A number of commentators will assume that, should the UK not receive an adequacy assessment by the European Commission with regard to its data protection standards, a key reason will be the impact of the UK’s Investigatory Powers Act (IPA) which prescribes how UK public authorities obtain personal data for national security and law enforcement purposes.
I see the IPA as an outstanding example that Governments of all countries should adopt to ensure that public authorities act transparently and put effective mechanisms in place to ensure that human rights are appropriately respected.
To recap, in 2016 the IPA brought together all the existing covert and overt statutory powers that were then available to enable the UK’s intelligence agencies, police and other investigatory authorities obtain intelligence and communications data. This included introducing new safeguards in the approval of the use of investigatory powers use and created a single independent responsible for oversight.

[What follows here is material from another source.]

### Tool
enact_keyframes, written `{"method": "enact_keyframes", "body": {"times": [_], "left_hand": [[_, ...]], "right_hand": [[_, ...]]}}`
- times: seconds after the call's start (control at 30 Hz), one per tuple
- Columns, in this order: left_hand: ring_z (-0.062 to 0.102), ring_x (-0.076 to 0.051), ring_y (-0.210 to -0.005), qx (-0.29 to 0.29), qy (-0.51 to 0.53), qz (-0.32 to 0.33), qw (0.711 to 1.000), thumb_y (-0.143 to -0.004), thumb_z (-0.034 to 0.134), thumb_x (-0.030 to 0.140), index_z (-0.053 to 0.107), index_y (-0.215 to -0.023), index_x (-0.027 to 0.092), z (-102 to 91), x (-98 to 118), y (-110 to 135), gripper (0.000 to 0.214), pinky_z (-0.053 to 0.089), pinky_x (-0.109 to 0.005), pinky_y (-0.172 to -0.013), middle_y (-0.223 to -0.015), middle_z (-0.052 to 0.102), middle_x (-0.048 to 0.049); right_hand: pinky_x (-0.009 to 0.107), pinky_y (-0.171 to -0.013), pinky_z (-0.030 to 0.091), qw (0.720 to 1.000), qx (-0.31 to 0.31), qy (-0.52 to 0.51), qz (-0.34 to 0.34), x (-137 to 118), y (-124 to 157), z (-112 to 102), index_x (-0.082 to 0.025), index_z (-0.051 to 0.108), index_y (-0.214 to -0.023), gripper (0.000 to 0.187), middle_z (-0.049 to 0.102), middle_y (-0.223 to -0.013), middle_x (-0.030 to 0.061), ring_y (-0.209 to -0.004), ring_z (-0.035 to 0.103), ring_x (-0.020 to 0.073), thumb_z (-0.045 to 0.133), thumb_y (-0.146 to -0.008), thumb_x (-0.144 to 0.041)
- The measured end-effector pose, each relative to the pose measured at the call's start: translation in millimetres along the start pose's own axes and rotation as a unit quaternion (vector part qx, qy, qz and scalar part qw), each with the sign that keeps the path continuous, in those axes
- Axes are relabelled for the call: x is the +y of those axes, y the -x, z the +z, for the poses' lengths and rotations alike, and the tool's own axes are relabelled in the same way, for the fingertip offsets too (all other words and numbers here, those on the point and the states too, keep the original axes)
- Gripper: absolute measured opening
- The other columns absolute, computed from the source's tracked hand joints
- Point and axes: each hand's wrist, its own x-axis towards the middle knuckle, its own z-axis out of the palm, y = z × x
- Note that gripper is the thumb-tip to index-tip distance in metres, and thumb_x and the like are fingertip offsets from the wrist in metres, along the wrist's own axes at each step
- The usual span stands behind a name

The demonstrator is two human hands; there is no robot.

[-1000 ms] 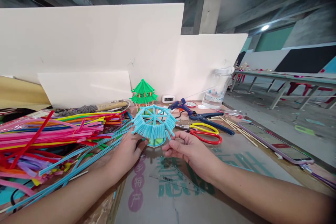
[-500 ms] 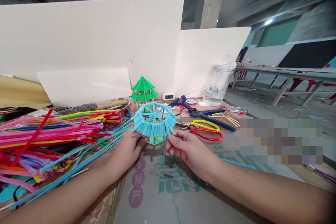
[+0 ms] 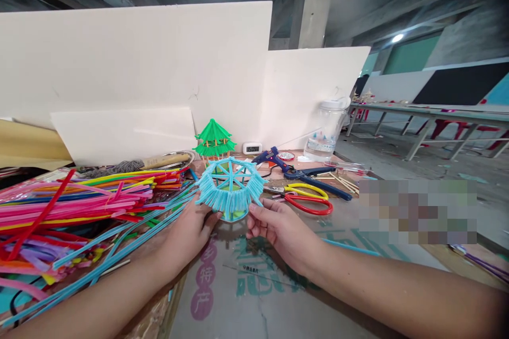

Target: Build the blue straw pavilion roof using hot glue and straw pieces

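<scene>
A light-blue pipe-cleaner roof model (image 3: 230, 186) with spokes and a fringed rim stands on the table in front of me. My left hand (image 3: 190, 232) holds its lower left side, fingers curled under the fringe. On the lower right side my right hand (image 3: 278, 230) grips it with thumb and fingers closed on the fringe. Behind it stands a small green pagoda model (image 3: 214, 141).
A big heap of coloured pipe cleaners (image 3: 79, 206) fills the left. A blue glue gun (image 3: 274, 157), blue pliers (image 3: 314, 180), yellow and red scissors (image 3: 308, 198), thin sticks, a plastic jar (image 3: 328, 130) and a small clock (image 3: 252, 148) lie behind. White boards (image 3: 159, 69) back the table.
Both hands stay on the blue model; my right hand has slid in closer under its right rim. The view has shifted slightly.
</scene>
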Motion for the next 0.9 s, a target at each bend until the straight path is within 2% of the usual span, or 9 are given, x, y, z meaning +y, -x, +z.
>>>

In 2019 the Investigatory Powers Commissioner established the Office for Communications Data Authorisation. This body is responsible for safeguarding an individual’s right to privacy under the Human Rights Act 1998. It makes independent decisions on whether to grant or refuse communications data requests, ensuring that all requests are lawful, necessary and proportionate.
In terms of transparency, a great deal of information about how the IPA has worked in practice is available from the annual reports that have been published by the Investigatory Powers Commissioner. The , published in January 2019, was organised into chapters which reflected each of the powers the Commissioner oversaw and (its 129 pages) contained a significant level of detail as to how each of these powers were used.
The , published in March 2020, has a different structure, with chapters on each of the types of organisations that are inspected and (its 138 pages) focused on the key findings from the inspections. This gives a clear sense of the range of issues that impact the different bodies.
Many people will never be satisfied with the way the UK’s intelligence and investigative communities operate. But they should be reassured to some extent by appreciating the great care that is taken by the Commissioner and his staff, including the Judicial Commissioners, to authorise warrants using the ‘double-lock’ method (so decisions made initially by politicians and senior public officials must also be authorised by a judge before the warrant is effected); to conduct regular inspections of the agencies that have been authorised to use investigatory powers; and, when errors are reported, to carry out ad-hoc investigations into to determine the root causes.
Additionally, some people may also be reassured through the work that is carried out by the Commissioner’s communications and policy staff, who engage with a wide range of opinion formers to enhance public confidence in the use of investigatory powers and improve understanding of the Commissioner’s independent oversight.
Before the coming into force of the IPA, the Home Office and the UK's intelligence agencies spent much less time engaging with representatives of civil society and other opinion formers. Important lessons were learnt following the failure of the IPA’s predecessor, the Communications Data Bill, to reach the Statute Book and replace the Regulation of Investigatory Powers Act 2000. It was realised that, actually, the Government had a good story to tell about the care it took to respect human rights in the context of exercising powers to obtain communications data. Engagement with stakeholders outside the closed investigative world was something that should not be feared but embraced. Where opinion formers had concerns, these issues should be addressed. With more transparency, and more resources devoted to explaining how transparent the new processes were, the Government would have an even greater story to tell.
In my experience, no UK intelligence, police or investigations officer has ever wanted to have had their reputations traduced by being unfairly accused of trampling over human rights. The Investigatory Powers Act has set out what behaviours are acceptable, and the Commissioner’s annual reports have evidenced compliance with these behaviours.
As a specialist advisor to the Joint Parliamentary Committees that reviewed both the ill-fated Communications Data Bill in 2012, and the Investigatory Powers Bill in 2016, I’m honoured to have played a small part developing legislation and promoting investigative practices that ought to be the envy of the world.